Philippines real estate firm Belle Corp, which owns the land upon which City of Dreams Manila sits and takes a portion of gaming revenues, has reported a 31% decrease in net income to Php577 million in 1Q20 due primarily to “COVID-19 related developments.”
In a Friday announcement, Belle Corp revealed consolidated revenues had declined 25% to Php1.42 billion in the three months to 31 March 2020, including a 39% fall in its share of gaming revenues at CoD Manila – referred to as the company’s primary growth driver – to Php445 million.
“The decreases in revenues and profits resulted primarily from COVID-19 related developments,” Belle Corp said. “The effects of the pandemic began with declining tourist arrivals prior to the implementation of the enhanced community quarantines nationwide and was compounded by the temporary suspension of gaming operations at City of Dreams Manila on 16 March 2020 in compliance with government initiatives to contain the virus.”
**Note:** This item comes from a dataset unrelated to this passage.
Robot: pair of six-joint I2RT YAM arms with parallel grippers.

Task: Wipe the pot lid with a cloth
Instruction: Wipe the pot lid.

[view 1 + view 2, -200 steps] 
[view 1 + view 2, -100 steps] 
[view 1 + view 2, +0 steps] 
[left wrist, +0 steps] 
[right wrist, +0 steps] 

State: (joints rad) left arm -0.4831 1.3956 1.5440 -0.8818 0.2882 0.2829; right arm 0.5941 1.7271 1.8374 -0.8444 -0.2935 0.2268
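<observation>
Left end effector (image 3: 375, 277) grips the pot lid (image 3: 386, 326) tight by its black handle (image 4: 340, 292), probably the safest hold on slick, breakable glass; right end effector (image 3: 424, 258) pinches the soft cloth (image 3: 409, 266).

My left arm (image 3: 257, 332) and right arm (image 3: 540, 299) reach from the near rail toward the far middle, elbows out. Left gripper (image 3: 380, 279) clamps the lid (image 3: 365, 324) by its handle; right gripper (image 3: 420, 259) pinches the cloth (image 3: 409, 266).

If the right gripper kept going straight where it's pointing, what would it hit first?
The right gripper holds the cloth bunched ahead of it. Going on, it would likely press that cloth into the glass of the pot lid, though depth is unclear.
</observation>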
Revenue from real estate operations, including the leasing of the land and buildings comprising City of Dreams Manila to Melco Resorts & Entertainment (Philippines), fell 8% to Php754 million although the CoD share held steady versus 1Q19. The decline in real estate revenue was primarily a result of lower sales and property management activity in the area affected by the Taal Volcano eruption in Tagaytay in January.
Nevertheless, Belle Corp said it will fulfil its dividend commitments to shareholders with a regular cash dividend of Php0.12 per share to be paid.
As previously reported by Inside Asian Gaming, City of Dreams Manila is currently preparing for a soft reopening in the coming weeks.